▶ **Exercise brief**
Your task is to tally the lines of the listing containing the word "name" and report the figure alone.

▶ **Dataset section**
--- --- ---

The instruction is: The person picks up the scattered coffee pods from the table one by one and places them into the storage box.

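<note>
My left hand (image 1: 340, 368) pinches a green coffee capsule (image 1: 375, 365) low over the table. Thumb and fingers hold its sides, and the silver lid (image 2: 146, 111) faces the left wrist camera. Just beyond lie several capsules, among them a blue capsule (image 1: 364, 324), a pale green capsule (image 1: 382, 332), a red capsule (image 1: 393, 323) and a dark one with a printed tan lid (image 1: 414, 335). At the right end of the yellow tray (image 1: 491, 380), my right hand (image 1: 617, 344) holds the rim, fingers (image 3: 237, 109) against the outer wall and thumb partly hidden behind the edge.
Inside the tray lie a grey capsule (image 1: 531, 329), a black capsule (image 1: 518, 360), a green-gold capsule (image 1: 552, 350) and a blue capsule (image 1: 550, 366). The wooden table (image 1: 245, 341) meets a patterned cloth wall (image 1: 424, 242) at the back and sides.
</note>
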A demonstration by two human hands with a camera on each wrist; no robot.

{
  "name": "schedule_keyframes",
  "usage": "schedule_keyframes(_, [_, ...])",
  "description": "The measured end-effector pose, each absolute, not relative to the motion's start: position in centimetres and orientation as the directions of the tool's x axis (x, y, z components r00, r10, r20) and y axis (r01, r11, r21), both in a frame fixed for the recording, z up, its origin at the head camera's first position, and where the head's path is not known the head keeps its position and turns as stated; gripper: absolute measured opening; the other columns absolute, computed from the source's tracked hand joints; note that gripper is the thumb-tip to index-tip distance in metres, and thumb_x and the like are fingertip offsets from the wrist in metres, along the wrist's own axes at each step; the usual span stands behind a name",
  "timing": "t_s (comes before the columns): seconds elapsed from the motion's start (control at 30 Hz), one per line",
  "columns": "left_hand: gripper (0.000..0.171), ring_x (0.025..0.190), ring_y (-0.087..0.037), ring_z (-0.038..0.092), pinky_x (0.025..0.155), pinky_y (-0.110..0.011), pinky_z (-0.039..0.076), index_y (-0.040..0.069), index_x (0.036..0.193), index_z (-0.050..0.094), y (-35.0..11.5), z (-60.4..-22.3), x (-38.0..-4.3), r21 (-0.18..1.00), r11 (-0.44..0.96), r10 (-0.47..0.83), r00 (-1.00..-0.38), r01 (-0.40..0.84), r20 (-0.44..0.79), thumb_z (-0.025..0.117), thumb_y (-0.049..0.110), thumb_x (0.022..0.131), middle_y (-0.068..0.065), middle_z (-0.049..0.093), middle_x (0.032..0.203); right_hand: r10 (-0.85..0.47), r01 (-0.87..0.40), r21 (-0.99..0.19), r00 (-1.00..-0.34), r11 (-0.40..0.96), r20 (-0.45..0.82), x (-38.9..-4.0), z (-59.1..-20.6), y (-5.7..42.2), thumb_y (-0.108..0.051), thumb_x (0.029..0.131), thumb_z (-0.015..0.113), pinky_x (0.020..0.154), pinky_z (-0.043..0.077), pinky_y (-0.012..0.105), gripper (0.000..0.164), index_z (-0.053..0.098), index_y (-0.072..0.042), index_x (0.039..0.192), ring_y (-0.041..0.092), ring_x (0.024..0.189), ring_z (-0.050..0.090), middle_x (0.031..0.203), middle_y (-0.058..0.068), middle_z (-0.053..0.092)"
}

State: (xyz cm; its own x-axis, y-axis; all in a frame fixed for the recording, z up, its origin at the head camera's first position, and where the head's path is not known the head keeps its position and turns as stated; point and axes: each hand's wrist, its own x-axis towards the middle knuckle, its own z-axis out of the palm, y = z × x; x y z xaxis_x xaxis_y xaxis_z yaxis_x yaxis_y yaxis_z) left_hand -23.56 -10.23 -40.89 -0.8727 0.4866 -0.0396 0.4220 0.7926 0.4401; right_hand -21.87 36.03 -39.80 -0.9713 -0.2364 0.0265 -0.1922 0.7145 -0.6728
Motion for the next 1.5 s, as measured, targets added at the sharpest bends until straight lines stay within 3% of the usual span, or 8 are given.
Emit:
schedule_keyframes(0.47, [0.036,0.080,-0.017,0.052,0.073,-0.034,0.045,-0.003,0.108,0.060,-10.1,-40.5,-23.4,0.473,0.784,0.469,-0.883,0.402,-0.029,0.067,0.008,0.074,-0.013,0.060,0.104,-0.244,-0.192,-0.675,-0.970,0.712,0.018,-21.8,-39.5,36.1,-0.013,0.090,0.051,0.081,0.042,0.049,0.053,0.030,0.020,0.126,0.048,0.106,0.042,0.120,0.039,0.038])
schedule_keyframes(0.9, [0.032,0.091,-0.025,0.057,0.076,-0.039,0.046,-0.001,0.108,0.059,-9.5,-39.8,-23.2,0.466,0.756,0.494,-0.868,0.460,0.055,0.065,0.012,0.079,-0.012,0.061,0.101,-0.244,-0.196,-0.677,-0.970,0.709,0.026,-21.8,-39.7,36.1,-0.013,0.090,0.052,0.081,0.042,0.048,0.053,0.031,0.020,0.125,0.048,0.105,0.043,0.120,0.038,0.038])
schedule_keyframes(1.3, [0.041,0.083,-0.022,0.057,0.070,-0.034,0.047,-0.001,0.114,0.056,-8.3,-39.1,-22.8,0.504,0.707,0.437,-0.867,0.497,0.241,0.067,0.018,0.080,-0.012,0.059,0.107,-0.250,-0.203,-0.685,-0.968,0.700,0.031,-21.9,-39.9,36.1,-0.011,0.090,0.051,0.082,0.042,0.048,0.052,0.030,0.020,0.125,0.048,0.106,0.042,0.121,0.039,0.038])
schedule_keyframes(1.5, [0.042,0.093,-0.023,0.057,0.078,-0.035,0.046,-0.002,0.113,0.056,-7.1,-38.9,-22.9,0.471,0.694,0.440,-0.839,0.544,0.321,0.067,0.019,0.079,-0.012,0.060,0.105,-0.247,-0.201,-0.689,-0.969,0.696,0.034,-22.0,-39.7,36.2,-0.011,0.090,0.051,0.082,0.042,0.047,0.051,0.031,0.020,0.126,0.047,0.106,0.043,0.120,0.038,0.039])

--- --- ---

▶ **Answer to this exercise**
2